🤖 AI Summary
This paper introduces AnyInsertion, addressing the general reference-image-driven image insertion problem: seamlessly compositing humans, objects, or garments into a target scene under user-specified mask or text guidance, while preserving identity fidelity, fine details, and adapting local style, color, and texture. Methodologically, it proposes the first in-context editing framework based on Diffusion Transformers (DiT), leveraging the reference image as contextual input. A dual-prompt strategy jointly optimizes identity consistency and scene coherence, augmented by mask-text joint guidance and context-aware prompting. The model achieves multi-task generalization with a single training phase. Evaluated on the newly curated AnyInsertion dataset (120K image pairs) and established benchmarks (DreamBooth, VTON-HD), it outperforms prior methods across virtual try-on, creative generation, and scene composition tasks, demonstrating significant improvements in both qualitative realism and quantitative metrics.
📝 Abstract
This work presents Insert Anything, a unified framework for reference-based image insertion that seamlessly integrates objects from reference images into target scenes under flexible, user-specified control guidance. Instead of training separate models for individual tasks, our approach is trained once on our new AnyInsertion dataset--comprising 120K prompt-image pairs covering diverse tasks such as person, object, and garment insertion--and effortlessly generalizes to a wide range of insertion scenarios.
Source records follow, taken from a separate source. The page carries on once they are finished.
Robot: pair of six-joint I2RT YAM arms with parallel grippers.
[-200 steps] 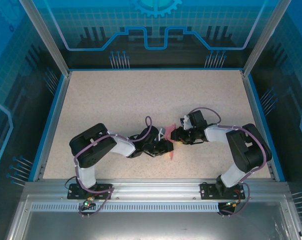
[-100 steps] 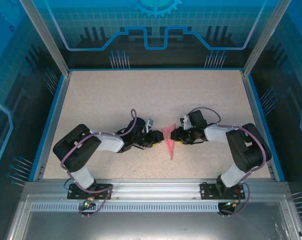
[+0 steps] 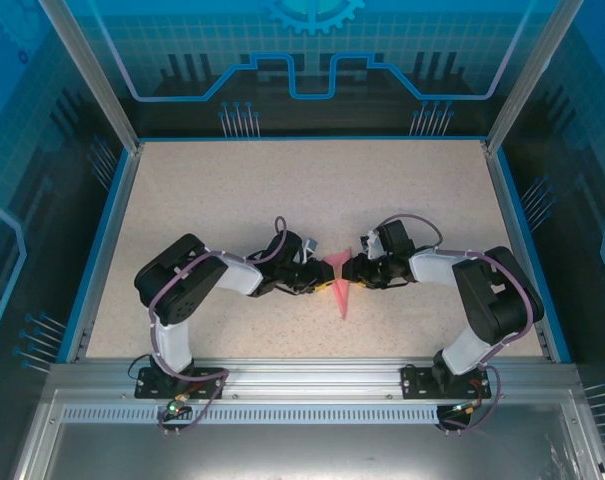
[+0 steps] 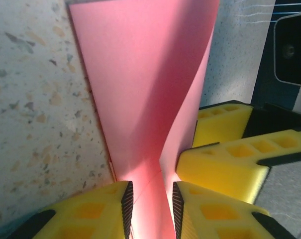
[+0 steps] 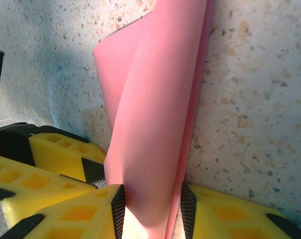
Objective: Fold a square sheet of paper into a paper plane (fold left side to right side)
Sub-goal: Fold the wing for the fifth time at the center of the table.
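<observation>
The paper plane (image 3: 341, 294) is a narrow pink-red folded dart lying mid-table, its tip toward the near edge. My left gripper (image 3: 322, 279) meets its wide end from the left and my right gripper (image 3: 351, 270) from the right. In the left wrist view the paper plane (image 4: 140, 89) runs down between my left gripper's (image 4: 149, 201) black pads, one flap standing up. In the right wrist view the folded layers (image 5: 150, 99) fill the gap of my right gripper (image 5: 152, 201), both pads against the paper. Each gripper is shut on the paper.
The speckled tabletop (image 3: 232, 200) is bounded by blue walls (image 3: 107, 220) on three sides and an aluminium rail (image 3: 302, 375) at the near edge. The right gripper's yellow fingers (image 4: 225, 159) sit close beside my left fingers.
The left gripper was on the paper a second ago, drew back to the left and opened a little, and has now returned onto the paper's wide end. The right arm has stayed put.
</observation>
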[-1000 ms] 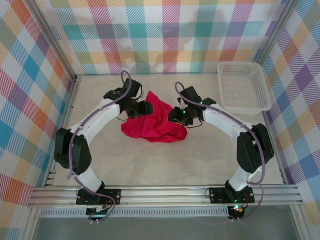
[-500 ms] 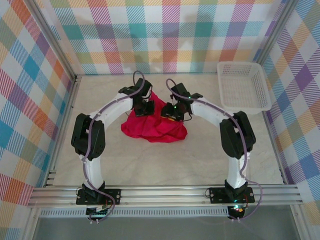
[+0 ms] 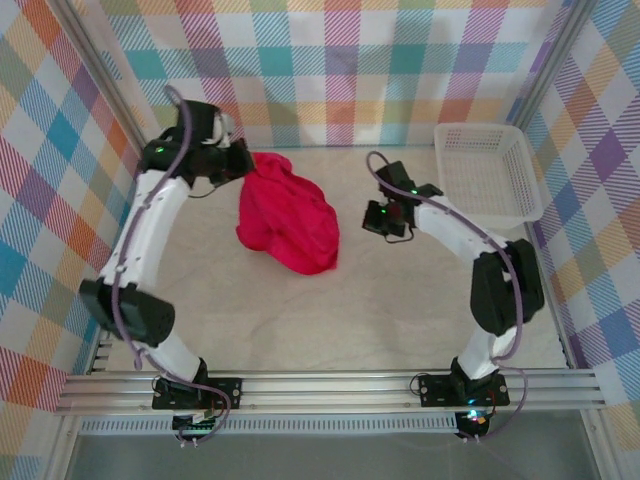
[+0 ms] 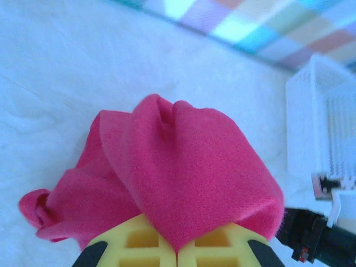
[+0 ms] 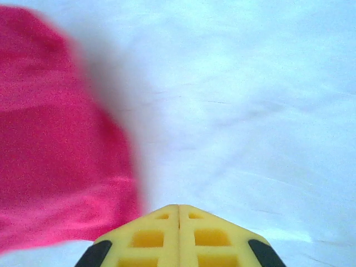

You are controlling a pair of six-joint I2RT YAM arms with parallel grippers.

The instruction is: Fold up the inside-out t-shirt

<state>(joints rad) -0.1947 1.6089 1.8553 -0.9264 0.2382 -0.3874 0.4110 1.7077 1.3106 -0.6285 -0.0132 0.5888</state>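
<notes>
The inside-out t-shirt (image 3: 290, 215) is a bunched bright red heap on the table, stretched up toward the back left. My left gripper (image 3: 244, 166) holds its upper edge there. In the left wrist view the yellow fingers of the left gripper (image 4: 178, 253) are shut on a fold of the red t-shirt (image 4: 183, 161), which drapes away from them. My right gripper (image 3: 372, 220) sits to the right of the shirt, apart from it. In the right wrist view the right gripper (image 5: 178, 207) is shut with nothing between its fingers, and the t-shirt (image 5: 50, 139) lies blurred at the left.
A white mesh basket (image 3: 490, 170) stands at the back right, and the left wrist view catches the basket (image 4: 320, 128) at its right edge. Checked walls close in the back and both sides. Bare pale table (image 3: 330, 320) lies in front of the shirt.
My left arm swung to the back left, dragging the shirt's edge with it and stretching the heap. My right gripper closed, came off the shirt and moved right.
</notes>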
Such a challenging setting requires capturing both identity features and fine-grained details, while allowing versatile local adaptations in style, color, and texture. To this end, we propose to leverage the multimodal attention of the Diffusion Transformer (DiT) to support both mask- and text-guided editing. Furthermore, we introduce an in-context editing mechanism that treats the reference image as contextual information, employing two prompting strategies to harmonize the inserted elements with the target scene while faithfully preserving their distinctive features. Extensive experiments on AnyInsertion, DreamBooth, and VTON-HD benchmarks demonstrate that our method consistently outperforms existing alternatives, underscoring its great potential in real-world applications such as creative content generation, virtual try-on, and scene composition.